Work instructions:
Transcribe each entry exactly; skip the images.

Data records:
_____

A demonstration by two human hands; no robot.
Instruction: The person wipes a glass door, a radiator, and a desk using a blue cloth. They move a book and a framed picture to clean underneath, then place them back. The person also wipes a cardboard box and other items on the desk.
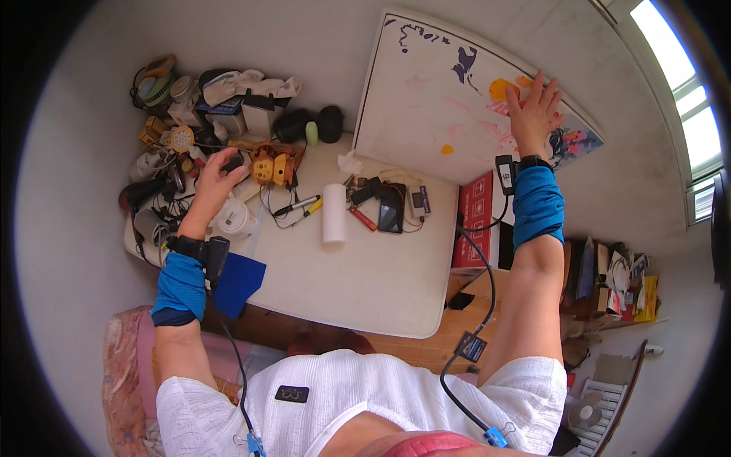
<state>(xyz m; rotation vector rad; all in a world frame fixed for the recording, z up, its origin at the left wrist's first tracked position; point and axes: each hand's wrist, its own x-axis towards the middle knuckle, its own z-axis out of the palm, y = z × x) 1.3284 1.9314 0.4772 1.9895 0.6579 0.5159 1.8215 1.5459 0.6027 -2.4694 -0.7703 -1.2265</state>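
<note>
My right hand (pixel 534 117) lies with fingers spread over the upper right part of a large framed painting canvas (pixel 417 114), which leans against the wall at the back of the table. Orange, pink and dark blue paint patches mark its white face. My left hand (pixel 216 180) is held above the cluttered left side of the table, thumb and fingers curved apart. A dark object shows between them, seemingly behind the hand. Beside its fingertips sits an orange-yellow monkey figure (pixel 271 167). Below the hand stands a white lidded tub (pixel 234 218).
On the white table (pixel 354 291) are a white cylinder (pixel 334 212), pens (pixel 297 204), a black device with a screen (pixel 392 208) and a crumpled tissue (pixel 349 163). Boxes (pixel 265 111) and a hair dryer (pixel 143 191) crowd the left. A red carton (pixel 475 220) stands right of the table.
</note>
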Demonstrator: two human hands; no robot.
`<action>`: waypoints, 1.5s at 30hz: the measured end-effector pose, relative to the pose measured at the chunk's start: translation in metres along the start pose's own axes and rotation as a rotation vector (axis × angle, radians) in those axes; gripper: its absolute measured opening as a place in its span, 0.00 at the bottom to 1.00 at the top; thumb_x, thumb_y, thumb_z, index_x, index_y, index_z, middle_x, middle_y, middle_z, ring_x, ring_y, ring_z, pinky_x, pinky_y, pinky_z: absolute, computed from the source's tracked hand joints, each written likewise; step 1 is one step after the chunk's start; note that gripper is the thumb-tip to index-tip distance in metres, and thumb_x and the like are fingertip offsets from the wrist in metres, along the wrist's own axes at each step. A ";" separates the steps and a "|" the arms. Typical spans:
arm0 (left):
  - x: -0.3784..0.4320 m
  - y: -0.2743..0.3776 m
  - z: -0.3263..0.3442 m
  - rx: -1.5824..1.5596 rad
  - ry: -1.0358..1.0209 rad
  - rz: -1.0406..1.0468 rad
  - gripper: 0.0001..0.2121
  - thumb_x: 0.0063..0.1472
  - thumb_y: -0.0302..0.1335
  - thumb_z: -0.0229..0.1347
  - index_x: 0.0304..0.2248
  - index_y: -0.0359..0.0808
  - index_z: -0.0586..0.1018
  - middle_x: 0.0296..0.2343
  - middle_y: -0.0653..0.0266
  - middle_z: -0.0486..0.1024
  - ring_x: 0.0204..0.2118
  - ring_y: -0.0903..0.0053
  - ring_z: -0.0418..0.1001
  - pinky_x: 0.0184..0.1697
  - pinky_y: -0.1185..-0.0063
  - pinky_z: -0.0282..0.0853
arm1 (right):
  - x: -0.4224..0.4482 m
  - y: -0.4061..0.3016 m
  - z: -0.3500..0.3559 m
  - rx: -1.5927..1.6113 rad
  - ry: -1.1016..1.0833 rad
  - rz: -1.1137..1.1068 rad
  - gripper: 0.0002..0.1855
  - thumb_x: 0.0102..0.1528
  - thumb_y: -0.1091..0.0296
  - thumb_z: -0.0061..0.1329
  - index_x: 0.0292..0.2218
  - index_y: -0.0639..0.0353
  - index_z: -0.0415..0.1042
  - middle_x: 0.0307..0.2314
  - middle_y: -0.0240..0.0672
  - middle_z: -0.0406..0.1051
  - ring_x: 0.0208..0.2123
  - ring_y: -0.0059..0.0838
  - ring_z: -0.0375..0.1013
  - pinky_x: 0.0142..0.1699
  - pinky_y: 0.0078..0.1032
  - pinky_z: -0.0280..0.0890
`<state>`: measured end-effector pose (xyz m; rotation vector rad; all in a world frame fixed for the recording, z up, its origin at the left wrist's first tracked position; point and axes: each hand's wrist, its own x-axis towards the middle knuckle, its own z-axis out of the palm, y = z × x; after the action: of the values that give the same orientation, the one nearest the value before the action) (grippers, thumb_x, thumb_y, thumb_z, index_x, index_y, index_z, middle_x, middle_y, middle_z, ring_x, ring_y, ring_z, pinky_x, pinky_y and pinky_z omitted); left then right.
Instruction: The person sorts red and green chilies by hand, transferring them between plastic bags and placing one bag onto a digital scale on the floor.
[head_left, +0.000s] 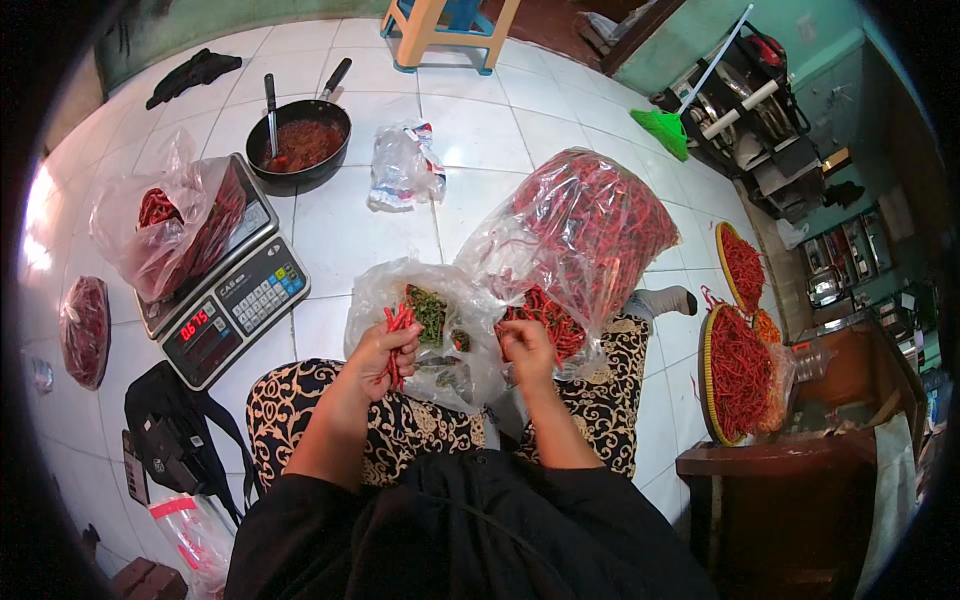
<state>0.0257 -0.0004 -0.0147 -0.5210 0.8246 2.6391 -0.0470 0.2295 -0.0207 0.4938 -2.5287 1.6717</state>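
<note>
Several red chillies (397, 339) stick out above and below the fist of my left hand (385, 355). Below that hand, a clear plastic bag (466, 382) lies open between my knees, with green chilli stems (427, 316) inside. My right hand (528, 352) has its fingers bent at the mouth of a large clear bag (487, 251) packed with red chillies (600, 210). Loose chillies (551, 319) spill towards the bag's mouth beside it. Whether the right fingers hold a chilli cannot be made out.
A digital scale (259, 296) at the left carries a bag of chillies (169, 232). A pan (319, 169) of red sauce and a crumpled plastic bag (405, 169) lie ahead. Woven trays (709, 382) of chillies sit at right, near a green broom (664, 131). A stool (450, 34) stands beyond.
</note>
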 end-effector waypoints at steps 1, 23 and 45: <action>0.000 0.000 0.001 0.009 0.003 0.005 0.05 0.54 0.29 0.51 0.26 0.39 0.66 0.14 0.74 0.60 0.14 0.87 0.56 0.16 0.87 0.52 | 0.005 0.011 -0.014 0.040 0.091 0.050 0.09 0.42 0.81 0.45 0.29 0.63 0.70 0.26 0.35 0.67 0.29 0.26 0.66 0.37 0.20 0.61; 0.011 -0.007 -0.003 0.105 0.036 -0.041 0.07 0.53 0.29 0.52 0.23 0.39 0.65 0.14 0.72 0.62 0.13 0.85 0.58 0.15 0.83 0.59 | 0.033 0.077 -0.035 -1.164 -0.095 -0.064 0.09 0.42 0.66 0.47 0.29 0.55 0.69 0.31 0.34 0.66 0.39 0.38 0.61 0.44 0.36 0.54; 0.005 -0.016 0.004 0.128 -0.134 -0.115 0.09 0.56 0.28 0.49 0.35 0.33 0.67 0.27 0.57 0.72 0.28 0.71 0.73 0.28 0.76 0.72 | -0.026 -0.076 -0.001 0.643 -0.213 0.510 0.08 0.45 0.77 0.44 0.31 0.60 0.66 0.24 0.28 0.65 0.23 0.18 0.62 0.30 0.15 0.53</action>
<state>0.0266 0.0152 -0.0213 -0.3431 0.8875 2.4668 0.0006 0.2092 0.0409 0.0378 -2.3260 2.7757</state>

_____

Written answer:
A demonstration by two human hands; no robot.
Instruction: The person wipes a glass door, a radiator, and a desk using a blue cloth. They move a book and a framed picture to clean underneath, then place them back. The person also wipes a cardboard box and other items on the desk.
<state>(xyz m; rotation vector rad; all in a world frame fixed for the recording, z up, its origin at the left wrist's first tracked position; point and axes: each hand's wrist, its own x-axis towards the middle knuckle, its own z-axis out of the palm, y = z × x) 1.3284 1.9314 0.4772 1.9895 0.6579 0.5159 1.8215 1.5459 0.6027 -2.4694 -0.7703 -1.2265</state>
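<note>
My right hand (pixel 534 117) lies with fingers spread over the upper right part of a large framed painting canvas (pixel 417 114), which leans against the wall at the back of the table. Orange, pink and dark blue paint patches mark its white face. My left hand (pixel 216 180) is held above the cluttered left side of the table, thumb and fingers curved apart. A dark object shows between them, seemingly behind the hand. Beside its fingertips sits an orange-yellow monkey figure (pixel 271 167). Below the hand stands a white lidded tub (pixel 234 218).
On the white table (pixel 354 291) are a white cylinder (pixel 334 212), pens (pixel 297 204), a black device with a screen (pixel 392 208) and a crumpled tissue (pixel 349 163). Boxes (pixel 265 111) and a hair dryer (pixel 143 191) crowd the left. A red carton (pixel 475 220) stands right of the table.
</note>
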Demonstrator: two human hands; no robot.
`<action>`: waypoints, 1.5s at 30hz: the measured end-effector pose, relative to the pose measured at the chunk's start: translation in metres along the start pose's own axes and rotation as a rotation vector (axis × angle, radians) in those axes; gripper: its absolute measured opening as a place in its span, 0.00 at the bottom to 1.00 at the top; thumb_x, thumb_y, thumb_z, index_x, index_y, index_z, middle_x, middle_y, middle_z, ring_x, ring_y, ring_z, pinky_x, pinky_y, pinky_z: absolute, computed from the source's tracked hand joints, each written likewise; step 1 is one step after the chunk's start; note that gripper is the thumb-tip to index-tip distance in metres, and thumb_x and the like are fingertip offsets from the wrist in metres, along the wrist's own axes at each step. A ";" separates the steps and a "|" the arms. Typical spans:
arm0 (left):
  - x: -0.3784..0.4320 m
  - y: -0.2743..0.3776 m
  - z: -0.3263..0.3442 m
  - rx: -1.5824..1.5596 rad
  - ry: -1.0358..1.0209 rad
  - rz: -1.0406..1.0468 rad
  - gripper: 0.0001..0.2121
  - thumb_x: 0.0063..0.1472
  - thumb_y: -0.0302..0.1335
  - thumb_z: -0.0229..0.1347
  - index_x: 0.0304..0.2248
  - index_y: -0.0359..0.0808
  - index_z: -0.0586..0.1018
  - middle_x: 0.0296..0.2343
  - middle_y: -0.0653..0.0266
  - middle_z: -0.0486..0.1024
  - ring_x: 0.0204..0.2118
  - ring_y: -0.0903..0.0053
  - ring_z: -0.0418..0.1001
  - pinky_x: 0.0184..0.1697
  - pinky_y: -0.1185..-0.0063
  - pinky_z: -0.0282..0.0853
arm1 (right):
  - x: -0.4224..0.4482 m
  - y: -0.4061..0.3016 m
  - z: -0.3500..0.3559 m
  - rx: -1.5927..1.6113 rad
  - ry: -1.1016..1.0833 rad
  - rz: -1.1137..1.1068 rad
  - gripper: 0.0002..0.1855
  - thumb_x: 0.0102..0.1528
  - thumb_y: -0.1091..0.0296
  - thumb_z: -0.0061..0.1329
  - index_x: 0.0292..0.2218
  - index_y: -0.0639..0.0353
  - index_z: -0.0415..0.1042
  - middle_x: 0.0307..0.2314
  - middle_y: -0.0240..0.0672
  - middle_z: -0.0406..0.1051
  - ring_x: 0.0208..0.2123
  - ring_y: -0.0059..0.0838
  - ring_z: -0.0375..0.1013
  - pinky_x: 0.0142..0.1699
  - pinky_y: 0.0078..0.1032
  - pinky_z: -0.0280..0.0890
`<state>`: measured end-effector pose (xyz m; rotation vector rad; all in a world frame fixed for the recording, z up, its origin at the left wrist's first tracked position; point and axes: each hand's wrist, its own x-axis towards the middle knuckle, its own z-axis out of the palm, y = z × x; after the action: of the values that give the same orientation, the one nearest the value before the action) (grippers, thumb_x, thumb_y, thumb_z, index_x, index_y, index_z, middle_x, middle_y, middle_z, ring_x, ring_y, ring_z, pinky_x, pinky_y and pinky_z omitted); left then right.
Instruction: The person sorts red and green chilies by hand, transferring them between plastic bags and placing one bag onto a digital scale on the floor.
[head_left, +0.000s] 
<state>0.0257 -0.0004 -0.0147 -0.5210 0.8246 2.6391 -0.0470 0.2295 -0.0207 0.4938 -2.5287 1.6717</state>
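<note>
Several red chillies (397, 339) stick out above and below the fist of my left hand (385, 355). Below that hand, a clear plastic bag (466, 382) lies open between my knees, with green chilli stems (427, 316) inside. My right hand (528, 352) has its fingers bent at the mouth of a large clear bag (487, 251) packed with red chillies (600, 210). Loose chillies (551, 319) spill towards the bag's mouth beside it. Whether the right fingers hold a chilli cannot be made out.
A digital scale (259, 296) at the left carries a bag of chillies (169, 232). A pan (319, 169) of red sauce and a crumpled plastic bag (405, 169) lie ahead. Woven trays (709, 382) of chillies sit at right, near a green broom (664, 131). A stool (450, 34) stands beyond.
</note>
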 end-effector waypoints at steps 1, 23 and 45: <action>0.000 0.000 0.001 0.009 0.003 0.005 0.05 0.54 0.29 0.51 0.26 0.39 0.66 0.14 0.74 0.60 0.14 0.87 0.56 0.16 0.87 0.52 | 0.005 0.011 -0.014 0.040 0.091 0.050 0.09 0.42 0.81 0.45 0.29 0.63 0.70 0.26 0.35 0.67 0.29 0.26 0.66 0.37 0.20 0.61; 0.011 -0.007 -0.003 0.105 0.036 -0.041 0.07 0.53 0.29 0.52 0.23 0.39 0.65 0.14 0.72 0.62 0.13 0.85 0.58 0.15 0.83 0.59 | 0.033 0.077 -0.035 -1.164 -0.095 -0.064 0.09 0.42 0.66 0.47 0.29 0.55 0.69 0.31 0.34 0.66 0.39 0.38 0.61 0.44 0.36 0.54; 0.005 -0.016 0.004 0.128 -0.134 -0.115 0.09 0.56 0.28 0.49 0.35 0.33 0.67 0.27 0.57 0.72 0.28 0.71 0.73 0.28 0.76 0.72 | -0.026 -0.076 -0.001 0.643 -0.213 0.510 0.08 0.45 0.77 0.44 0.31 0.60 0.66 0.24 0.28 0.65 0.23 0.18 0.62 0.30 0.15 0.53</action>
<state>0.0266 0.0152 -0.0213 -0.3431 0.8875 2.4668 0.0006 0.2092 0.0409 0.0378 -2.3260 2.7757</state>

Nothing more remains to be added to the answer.